By 2022, at least 65% of large organizations will have implemented a hybrid integration platform. Why? Because as more organizations adopt SaaS and cloud-based applications, hybrid-cloud integration platforms are needed to help companies process seamless integrations. The platform would typically be built using best-of-breed iPaaS and API gateways, and would have AI-enabled low-code integration capabilities that enable citizen integrators to build their own integrations. As a result, we’ll see business users in departments such as marketing and human resources build their own integrations to get data from SaaS applications for their reporting and analysis needs.


4) Confidential Computing

Confidential computing, a term last used decades ago for the banking ATM rollout, is evolving for the rapid adoption of cloud computing. As companies rely more and more on public cloud services, data privacy in the cloud is imperative. The primary goal of confidential computing is to provide companies assurance that their data in the cloud is protected, confidential, and more importantly, only can be accessed by authorized personnel. Many solutions are emerging in hardware improvements, cloud services offerings, solution providers, and open source.


The roadmap of data encryption is exciting. The industry is going to see platforms offered specific to healthcare, finance, government, telecom, and more. In addition, as the migration to 5G fuels growth in IoT and edge computing, the need for AI and machine-learning solutions to process sensitive data will grow, bringing better, faster, more reliable and most importantly, more secure solutions to customers.


5) Edge Computing

Edge computing and cloud-native computing are complementary, not mutually exclusive. Edge computing is all about bringing data and computing from traditional centralized data centers to edges where data is generated and needs processing. Edge computing will lead to the development of new types of applications called Edge-Native Applications.

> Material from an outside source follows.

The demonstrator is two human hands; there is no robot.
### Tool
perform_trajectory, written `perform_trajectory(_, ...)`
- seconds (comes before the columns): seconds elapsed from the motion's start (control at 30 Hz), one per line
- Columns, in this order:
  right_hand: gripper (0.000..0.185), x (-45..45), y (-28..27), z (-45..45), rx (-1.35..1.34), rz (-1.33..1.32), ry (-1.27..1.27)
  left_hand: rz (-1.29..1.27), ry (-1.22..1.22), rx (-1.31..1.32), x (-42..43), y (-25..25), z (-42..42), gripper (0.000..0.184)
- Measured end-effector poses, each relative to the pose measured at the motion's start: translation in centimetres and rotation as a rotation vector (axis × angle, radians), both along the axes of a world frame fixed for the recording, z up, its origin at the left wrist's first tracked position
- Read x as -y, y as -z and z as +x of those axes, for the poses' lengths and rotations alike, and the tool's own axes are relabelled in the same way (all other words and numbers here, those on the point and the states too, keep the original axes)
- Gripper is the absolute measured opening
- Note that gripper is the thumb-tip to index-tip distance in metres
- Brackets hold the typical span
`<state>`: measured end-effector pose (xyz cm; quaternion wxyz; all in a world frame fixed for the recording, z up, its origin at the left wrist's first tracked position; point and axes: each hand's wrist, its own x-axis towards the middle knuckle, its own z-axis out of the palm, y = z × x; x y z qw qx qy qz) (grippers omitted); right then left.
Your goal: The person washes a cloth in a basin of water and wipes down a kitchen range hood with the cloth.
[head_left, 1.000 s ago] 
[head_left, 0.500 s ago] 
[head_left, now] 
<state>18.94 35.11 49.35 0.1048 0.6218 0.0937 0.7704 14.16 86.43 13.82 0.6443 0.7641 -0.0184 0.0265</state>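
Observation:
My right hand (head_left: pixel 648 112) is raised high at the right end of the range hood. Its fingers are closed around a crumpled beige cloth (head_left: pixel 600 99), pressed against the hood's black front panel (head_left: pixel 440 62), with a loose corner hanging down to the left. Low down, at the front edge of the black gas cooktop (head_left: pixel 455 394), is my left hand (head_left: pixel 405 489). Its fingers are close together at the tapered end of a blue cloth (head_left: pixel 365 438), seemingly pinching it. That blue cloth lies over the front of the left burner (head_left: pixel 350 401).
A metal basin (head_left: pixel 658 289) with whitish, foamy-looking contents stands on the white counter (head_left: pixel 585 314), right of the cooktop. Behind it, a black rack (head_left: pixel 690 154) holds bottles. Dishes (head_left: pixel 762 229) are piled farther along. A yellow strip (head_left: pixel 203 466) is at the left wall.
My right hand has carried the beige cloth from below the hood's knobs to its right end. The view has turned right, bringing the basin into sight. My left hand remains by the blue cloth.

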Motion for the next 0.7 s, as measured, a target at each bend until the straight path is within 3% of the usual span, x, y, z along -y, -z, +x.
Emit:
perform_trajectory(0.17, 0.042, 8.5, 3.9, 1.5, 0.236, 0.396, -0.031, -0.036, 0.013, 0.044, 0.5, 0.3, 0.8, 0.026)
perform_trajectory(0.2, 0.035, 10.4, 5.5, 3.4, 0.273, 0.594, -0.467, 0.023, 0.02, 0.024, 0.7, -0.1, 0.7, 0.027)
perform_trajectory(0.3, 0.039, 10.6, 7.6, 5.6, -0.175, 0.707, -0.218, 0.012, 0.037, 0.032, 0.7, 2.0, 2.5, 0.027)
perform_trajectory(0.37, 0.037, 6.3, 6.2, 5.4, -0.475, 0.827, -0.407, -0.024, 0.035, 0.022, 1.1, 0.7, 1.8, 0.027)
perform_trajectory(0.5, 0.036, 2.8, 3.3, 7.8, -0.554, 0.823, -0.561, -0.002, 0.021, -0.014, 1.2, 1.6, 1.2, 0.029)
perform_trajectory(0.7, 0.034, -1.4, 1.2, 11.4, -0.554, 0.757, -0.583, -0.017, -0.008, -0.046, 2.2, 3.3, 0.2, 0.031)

These are extensions to the cloud-native application paradigm. Gaming, media and entertainment, and Industrial IoT (IIoT) are driving the growth of edge computing. In fact, Gartner predicts IIoT endpoints will reach 25.1 billion by 2021. This kind of expansion makes IIoT a key focus. A Grand View Research report estimates global multi-access edge computing will reach $15.4 billion by 2027, with North America and Asia-Pacific as the largest markets.


6) Cloud-Native Computing

Cloud native is the process of building services and applications that take advantage of many cloud-computing benefits. The highly scalable architecture, supporting automation and elasticity of native services has made them more popular among developers. Speed, agility, growth of the Internet of Things (IoT), Industry 4.0 initiatives, and the deployment of 5G are all driving demand for cloud-native computing.


7) Cloud Data Services

As cloud adoption grows, it powers new business models, drives customer experience, and accelerates business intelligence. This rapid adoption and migration of data, along with creating new and insightful data intelligence, requires robust cloud data services and governance.

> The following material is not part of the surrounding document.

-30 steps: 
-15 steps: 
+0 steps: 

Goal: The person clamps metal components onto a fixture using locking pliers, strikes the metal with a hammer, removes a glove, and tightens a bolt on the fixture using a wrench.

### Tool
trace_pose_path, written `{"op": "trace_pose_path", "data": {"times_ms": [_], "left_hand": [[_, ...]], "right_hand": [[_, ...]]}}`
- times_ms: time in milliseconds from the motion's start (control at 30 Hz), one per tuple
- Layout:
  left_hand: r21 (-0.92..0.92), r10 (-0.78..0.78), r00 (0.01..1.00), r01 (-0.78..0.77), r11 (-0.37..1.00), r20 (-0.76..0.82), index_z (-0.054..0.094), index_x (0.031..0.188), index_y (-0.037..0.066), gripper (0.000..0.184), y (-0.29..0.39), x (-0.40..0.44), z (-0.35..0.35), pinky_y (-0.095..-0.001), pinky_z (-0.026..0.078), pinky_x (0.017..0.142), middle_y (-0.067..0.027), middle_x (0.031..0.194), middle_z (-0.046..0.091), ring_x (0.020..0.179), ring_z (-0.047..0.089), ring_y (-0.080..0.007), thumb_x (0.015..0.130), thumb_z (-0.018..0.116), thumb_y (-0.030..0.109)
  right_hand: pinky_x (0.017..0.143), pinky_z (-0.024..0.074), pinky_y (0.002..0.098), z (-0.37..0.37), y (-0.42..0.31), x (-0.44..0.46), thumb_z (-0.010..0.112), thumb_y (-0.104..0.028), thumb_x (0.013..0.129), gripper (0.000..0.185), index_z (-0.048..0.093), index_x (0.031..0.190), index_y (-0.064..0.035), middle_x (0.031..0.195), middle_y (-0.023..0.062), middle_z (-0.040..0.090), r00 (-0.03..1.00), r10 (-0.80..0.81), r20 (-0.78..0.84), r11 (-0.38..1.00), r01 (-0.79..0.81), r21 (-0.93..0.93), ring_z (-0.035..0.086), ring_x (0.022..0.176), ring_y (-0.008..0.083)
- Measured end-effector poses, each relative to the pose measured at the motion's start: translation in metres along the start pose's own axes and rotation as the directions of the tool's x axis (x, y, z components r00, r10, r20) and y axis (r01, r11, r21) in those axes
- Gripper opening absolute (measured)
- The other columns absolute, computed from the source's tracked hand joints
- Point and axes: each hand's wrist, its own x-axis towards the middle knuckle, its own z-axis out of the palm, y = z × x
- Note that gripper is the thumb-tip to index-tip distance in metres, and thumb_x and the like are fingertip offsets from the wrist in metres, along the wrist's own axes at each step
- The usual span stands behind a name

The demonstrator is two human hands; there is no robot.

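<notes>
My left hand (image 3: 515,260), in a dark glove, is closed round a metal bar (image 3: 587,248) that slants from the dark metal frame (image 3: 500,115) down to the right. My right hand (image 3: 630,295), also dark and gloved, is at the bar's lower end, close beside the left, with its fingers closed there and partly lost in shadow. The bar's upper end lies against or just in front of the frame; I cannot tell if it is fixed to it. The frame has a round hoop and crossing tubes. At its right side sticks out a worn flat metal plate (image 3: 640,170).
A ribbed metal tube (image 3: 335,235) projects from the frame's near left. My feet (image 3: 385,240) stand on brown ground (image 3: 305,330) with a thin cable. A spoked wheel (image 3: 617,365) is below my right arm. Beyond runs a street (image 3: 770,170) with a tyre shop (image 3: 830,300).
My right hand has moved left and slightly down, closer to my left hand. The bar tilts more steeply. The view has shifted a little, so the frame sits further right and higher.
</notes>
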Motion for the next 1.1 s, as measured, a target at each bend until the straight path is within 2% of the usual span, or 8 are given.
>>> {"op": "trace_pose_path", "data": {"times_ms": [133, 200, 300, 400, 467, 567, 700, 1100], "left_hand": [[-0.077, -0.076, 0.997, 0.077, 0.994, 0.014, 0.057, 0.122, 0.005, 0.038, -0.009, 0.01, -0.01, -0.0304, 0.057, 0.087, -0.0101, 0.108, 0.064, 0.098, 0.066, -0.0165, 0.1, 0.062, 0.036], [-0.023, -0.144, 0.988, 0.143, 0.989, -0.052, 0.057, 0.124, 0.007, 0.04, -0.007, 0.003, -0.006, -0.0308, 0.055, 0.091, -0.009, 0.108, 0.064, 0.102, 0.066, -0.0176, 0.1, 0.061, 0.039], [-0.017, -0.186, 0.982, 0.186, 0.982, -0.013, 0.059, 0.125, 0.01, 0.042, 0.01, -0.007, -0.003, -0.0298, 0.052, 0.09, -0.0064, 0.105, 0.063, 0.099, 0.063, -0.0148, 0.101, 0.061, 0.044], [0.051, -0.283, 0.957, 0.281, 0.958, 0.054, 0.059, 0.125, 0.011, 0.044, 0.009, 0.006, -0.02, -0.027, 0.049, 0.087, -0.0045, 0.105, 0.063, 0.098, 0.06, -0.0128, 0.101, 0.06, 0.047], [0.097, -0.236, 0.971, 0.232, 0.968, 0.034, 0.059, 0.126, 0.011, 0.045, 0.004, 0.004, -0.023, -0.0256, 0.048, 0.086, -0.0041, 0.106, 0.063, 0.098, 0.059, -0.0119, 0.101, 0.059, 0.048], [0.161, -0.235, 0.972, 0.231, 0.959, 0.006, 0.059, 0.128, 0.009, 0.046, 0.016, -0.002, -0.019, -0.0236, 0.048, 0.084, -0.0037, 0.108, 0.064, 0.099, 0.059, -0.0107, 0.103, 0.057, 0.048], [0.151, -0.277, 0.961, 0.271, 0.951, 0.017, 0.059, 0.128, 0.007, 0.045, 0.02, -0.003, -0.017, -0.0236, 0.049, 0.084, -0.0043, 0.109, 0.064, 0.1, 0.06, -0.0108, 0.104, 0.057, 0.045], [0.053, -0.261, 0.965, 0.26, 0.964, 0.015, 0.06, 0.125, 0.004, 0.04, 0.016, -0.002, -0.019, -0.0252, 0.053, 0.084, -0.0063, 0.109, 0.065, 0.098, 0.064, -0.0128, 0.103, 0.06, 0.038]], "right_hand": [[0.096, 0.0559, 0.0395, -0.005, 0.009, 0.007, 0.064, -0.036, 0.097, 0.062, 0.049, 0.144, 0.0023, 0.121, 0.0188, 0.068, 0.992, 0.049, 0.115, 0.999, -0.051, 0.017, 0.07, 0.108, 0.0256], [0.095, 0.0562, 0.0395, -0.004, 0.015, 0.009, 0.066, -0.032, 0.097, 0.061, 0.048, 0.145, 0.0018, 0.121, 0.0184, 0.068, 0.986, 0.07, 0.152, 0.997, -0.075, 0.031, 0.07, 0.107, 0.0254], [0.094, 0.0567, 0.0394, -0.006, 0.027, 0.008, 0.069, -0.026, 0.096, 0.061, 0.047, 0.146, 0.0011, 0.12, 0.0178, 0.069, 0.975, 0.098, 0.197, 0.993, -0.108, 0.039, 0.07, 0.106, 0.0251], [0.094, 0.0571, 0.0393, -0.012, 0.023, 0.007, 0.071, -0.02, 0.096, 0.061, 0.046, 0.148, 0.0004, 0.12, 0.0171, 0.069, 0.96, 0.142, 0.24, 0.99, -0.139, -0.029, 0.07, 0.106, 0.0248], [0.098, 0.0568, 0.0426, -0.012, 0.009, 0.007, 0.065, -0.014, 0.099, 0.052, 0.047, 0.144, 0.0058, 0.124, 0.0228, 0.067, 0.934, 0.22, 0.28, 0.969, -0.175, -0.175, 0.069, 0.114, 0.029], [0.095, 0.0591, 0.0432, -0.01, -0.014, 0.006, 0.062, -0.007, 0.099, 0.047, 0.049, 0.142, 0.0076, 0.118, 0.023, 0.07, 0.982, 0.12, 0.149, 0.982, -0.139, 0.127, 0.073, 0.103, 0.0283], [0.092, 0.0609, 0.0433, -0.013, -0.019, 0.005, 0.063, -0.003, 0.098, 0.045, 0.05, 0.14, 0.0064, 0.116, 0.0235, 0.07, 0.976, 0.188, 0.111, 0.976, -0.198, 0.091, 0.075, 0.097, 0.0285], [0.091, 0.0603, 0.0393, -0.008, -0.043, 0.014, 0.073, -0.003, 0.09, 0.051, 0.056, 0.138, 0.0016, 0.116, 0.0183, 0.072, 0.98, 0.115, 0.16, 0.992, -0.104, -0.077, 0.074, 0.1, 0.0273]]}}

  1. AWS, the leader in cloud services, has invested heavily in the data space. One of the most innovating new initiatives they have introduced is Open Data. It allows anyone to share data on AWS; the goal is to reduce time to acquire data and spend more time on analysis.
  2. Azure is betting heavily on Analytical and Predictive power by re-architecting their core cloud data services around operational and analytic data stores, complementing improved memory and cloud-compute capabilities.
  3. Google Cloud has been the front-runner in embracing big data by developing related services for a long time. It has range of services across Ingest, Store, Process, Analysis, Explore, and Visualization of data.


8) Multi-Cloud Adoption

More large enterprises are opting for a multi-cloud strategy. Multi-cloud, by definition, is leveraging multiple cloud services from one or more providers. These can be a combination of Public and Private clouds. The Flexera State of Cloud Report 2020 reveals that 93% of enterprises prefer a multi-cloud strategy for these benefits: avoiding vendor lock-in, leveraging competitive pricing, network performance, robust security, and enhanced risk management.

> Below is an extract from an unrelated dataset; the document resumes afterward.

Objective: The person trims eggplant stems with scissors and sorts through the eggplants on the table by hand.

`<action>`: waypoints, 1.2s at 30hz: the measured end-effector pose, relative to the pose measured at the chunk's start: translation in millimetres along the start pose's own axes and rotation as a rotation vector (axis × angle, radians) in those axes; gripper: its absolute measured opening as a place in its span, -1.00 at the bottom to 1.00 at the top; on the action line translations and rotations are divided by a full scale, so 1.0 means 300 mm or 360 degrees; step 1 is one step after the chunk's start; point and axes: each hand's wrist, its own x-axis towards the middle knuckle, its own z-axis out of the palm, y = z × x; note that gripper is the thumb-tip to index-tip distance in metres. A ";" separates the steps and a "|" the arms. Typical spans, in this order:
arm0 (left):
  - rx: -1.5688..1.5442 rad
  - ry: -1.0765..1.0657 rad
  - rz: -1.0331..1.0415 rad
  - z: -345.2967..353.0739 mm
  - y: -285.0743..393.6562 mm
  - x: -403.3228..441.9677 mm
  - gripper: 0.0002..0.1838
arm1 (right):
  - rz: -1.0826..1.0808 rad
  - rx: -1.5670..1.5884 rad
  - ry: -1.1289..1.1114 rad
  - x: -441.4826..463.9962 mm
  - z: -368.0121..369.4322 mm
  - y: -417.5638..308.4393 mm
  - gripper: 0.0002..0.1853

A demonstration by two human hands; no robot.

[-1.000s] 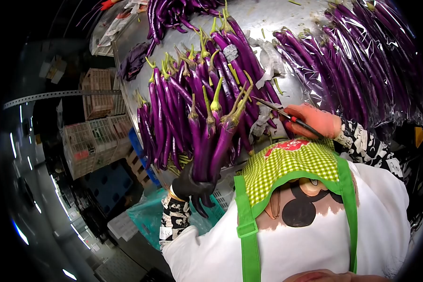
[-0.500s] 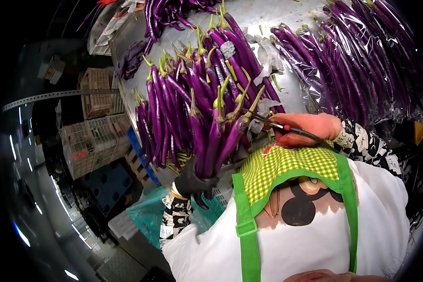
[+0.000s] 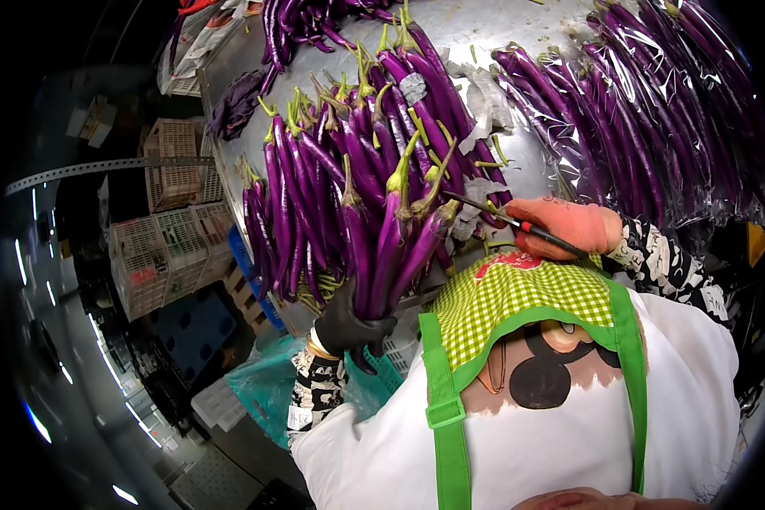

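Note:
My left hand, in a black glove, is wrapped round the lower ends of several purple eggplants, whose stems point up. In an orange glove, my right hand grips scissors with red and black handles. The blades point left, close to the stem of the rightmost held eggplant. Behind the held bunch, a pile of loose eggplants lies on the metal table. Stem scraps and pieces of grey-white wrapping lie just beyond the blades.
Eggplants in clear plastic lie at the right. More loose eggplants and a dark cloth are at the table's far left. Plastic crates stand left of the table. A teal bag hangs below my left hand.
The right hand and scissors moved left to the held stems, then back slightly right. One stem of the held bunch is now shorter, and a cut stem piece lies beyond the blades.

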 end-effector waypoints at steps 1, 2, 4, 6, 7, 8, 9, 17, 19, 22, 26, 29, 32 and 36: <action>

With the advent of multiple cloud providers, data management is becoming increasingly significant. Platform and software vendors will need to add capabilities to manage hybrid and multi-cloud platform solutions that accelerate the build, configuration, and deployment of applications seamlessly across on-premises and multi-cloud platforms.


In Summary

Cloud computing is not new, but its recent growth, particularly due to COVID-19, has prompted large enterprises to increase and escalate their cloud-adoption plans. Globally, cloud spend estimates have been revised upward are now expected to reach $832.1 billion by 2025, according to MarketsandMarkets.


This accelerated move to the cloud is driving the need for innovative cloud technologies that include cloud automation, developer productivity for cloud transformation, cloud integration services, confidential computing, edge computing, cloud-native processing, data services and governance, and multi-cloud adoption. These are the cloud computing trends that will continue to be in focus throughout 2021.

Wipro DMTS Cloud Working Group

Wipro DMTS Cloud Working Group

Distinguished Member of Technical Staff (DMTS)

Distinguished Member of Technical Staff (DMTS) is a Wipro designation based on stringent evaluation against the three pillars – Value Generation, Execution, and Credibility in an individual’s area of technical expertise. Members are recognized for leveraging their technical competence to create opportunities, deliver differentiation and innovation, and for creating a technical roadmap for Wipro’s technology COEs and business units.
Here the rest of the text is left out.